(REQUIRED ACTION)
Gather the lines below that include the string "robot", copying each in full.

[AVAILABLE RECORDS — start]

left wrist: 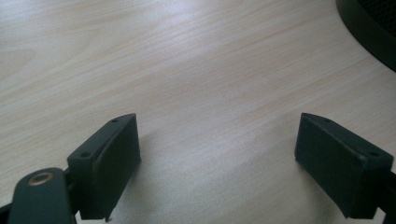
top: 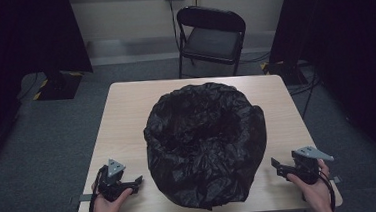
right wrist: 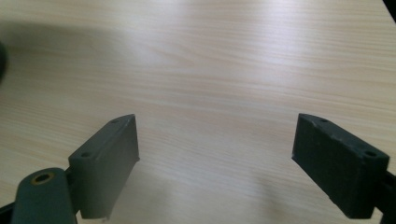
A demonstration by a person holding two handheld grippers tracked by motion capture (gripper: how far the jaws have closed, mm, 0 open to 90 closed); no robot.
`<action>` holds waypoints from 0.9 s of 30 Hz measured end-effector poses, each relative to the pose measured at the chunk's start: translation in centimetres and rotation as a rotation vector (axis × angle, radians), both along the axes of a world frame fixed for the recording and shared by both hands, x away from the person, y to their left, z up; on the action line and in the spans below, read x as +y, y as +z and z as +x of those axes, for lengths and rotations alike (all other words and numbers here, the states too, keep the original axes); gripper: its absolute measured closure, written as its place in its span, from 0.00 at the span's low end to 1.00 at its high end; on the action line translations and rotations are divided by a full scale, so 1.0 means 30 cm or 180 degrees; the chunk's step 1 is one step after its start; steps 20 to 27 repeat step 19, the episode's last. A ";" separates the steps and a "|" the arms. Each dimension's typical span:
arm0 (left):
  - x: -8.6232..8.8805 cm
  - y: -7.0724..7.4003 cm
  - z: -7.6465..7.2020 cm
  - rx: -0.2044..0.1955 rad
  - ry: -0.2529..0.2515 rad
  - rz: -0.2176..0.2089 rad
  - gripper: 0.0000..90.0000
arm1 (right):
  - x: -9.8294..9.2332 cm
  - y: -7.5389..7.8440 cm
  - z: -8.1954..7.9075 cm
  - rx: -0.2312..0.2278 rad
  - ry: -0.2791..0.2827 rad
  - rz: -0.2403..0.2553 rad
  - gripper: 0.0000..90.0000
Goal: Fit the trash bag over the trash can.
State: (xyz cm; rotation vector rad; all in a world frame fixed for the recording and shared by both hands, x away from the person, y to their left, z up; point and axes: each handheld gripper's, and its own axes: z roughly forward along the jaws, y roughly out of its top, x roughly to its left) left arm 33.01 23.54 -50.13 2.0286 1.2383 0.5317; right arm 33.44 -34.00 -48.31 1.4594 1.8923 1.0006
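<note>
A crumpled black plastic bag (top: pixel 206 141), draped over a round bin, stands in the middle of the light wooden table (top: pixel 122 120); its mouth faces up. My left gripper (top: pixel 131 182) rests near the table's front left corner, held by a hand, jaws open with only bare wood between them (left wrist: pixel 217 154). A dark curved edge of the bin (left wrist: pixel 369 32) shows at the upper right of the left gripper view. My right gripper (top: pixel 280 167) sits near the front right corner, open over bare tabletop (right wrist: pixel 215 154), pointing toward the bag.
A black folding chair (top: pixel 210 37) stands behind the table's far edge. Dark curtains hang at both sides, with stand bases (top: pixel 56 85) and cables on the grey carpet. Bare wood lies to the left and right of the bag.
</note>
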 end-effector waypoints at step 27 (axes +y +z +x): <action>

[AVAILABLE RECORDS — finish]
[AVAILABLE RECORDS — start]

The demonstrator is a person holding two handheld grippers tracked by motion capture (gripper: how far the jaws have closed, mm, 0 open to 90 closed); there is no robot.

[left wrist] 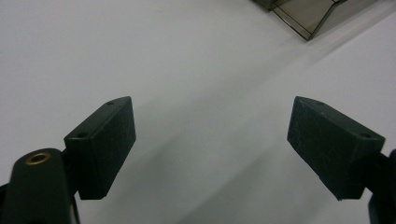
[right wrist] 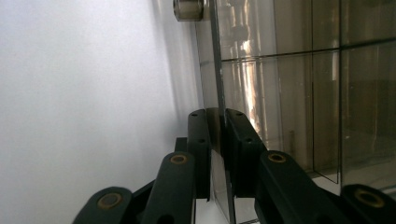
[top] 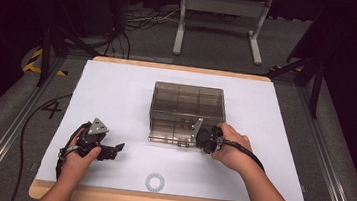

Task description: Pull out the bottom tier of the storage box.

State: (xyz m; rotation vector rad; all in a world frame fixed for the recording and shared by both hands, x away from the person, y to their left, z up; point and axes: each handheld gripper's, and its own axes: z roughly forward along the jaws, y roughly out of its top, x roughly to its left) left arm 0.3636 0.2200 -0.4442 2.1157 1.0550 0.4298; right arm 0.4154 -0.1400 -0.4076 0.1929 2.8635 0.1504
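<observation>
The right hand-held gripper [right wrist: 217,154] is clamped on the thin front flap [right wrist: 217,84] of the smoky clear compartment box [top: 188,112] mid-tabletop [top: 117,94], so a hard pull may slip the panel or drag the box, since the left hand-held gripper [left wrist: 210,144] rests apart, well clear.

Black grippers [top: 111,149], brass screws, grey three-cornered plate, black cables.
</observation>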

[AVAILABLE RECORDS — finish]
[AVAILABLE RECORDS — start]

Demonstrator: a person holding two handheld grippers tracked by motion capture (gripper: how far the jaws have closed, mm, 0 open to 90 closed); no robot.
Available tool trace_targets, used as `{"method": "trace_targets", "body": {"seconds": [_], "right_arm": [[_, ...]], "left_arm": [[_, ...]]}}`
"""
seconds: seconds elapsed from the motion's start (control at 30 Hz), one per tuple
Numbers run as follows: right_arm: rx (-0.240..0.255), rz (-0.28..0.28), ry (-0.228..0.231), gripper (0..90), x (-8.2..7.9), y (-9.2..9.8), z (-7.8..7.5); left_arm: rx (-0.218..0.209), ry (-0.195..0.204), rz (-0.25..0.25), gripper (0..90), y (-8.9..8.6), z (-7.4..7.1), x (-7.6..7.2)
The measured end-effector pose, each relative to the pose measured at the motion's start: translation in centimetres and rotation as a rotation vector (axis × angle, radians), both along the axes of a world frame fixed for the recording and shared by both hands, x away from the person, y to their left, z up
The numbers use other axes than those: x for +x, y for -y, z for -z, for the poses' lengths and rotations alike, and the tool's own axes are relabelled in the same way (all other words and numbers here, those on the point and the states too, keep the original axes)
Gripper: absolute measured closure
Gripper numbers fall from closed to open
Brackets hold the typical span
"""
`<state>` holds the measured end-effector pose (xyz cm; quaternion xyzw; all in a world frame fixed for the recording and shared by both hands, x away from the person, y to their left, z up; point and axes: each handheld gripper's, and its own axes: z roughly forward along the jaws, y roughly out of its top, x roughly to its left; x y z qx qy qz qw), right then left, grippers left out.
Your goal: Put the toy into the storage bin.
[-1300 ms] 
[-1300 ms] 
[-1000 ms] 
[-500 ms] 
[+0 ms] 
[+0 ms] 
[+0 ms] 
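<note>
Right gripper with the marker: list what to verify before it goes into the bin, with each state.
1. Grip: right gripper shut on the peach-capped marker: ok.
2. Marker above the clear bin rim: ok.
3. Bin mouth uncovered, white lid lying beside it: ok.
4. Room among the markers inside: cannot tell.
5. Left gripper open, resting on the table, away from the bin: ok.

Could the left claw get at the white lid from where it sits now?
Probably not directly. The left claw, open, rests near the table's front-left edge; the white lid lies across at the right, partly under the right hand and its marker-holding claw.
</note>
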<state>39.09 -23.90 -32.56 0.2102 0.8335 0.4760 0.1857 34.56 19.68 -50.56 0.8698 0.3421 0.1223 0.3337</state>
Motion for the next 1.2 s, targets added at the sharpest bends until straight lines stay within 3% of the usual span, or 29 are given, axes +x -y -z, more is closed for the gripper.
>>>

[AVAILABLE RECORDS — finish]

(EXERCISE ANSWER)
A demonstration by a person holding two handheld grippers tracked by motion capture (gripper: how far the jaws have closed, mm, 0 open to 90 closed); no robot.
The demonstrator is a person holding two handheld grippers tracked by motion capture (gripper: how far the jaws have closed, mm, 0 open to 90 closed); there is no robot.
Demonstrator: a person holding two handheld grippers tracked by motion capture (gripper: how far the jaws have closed, mm, 0 open to 90 closed); no robot.

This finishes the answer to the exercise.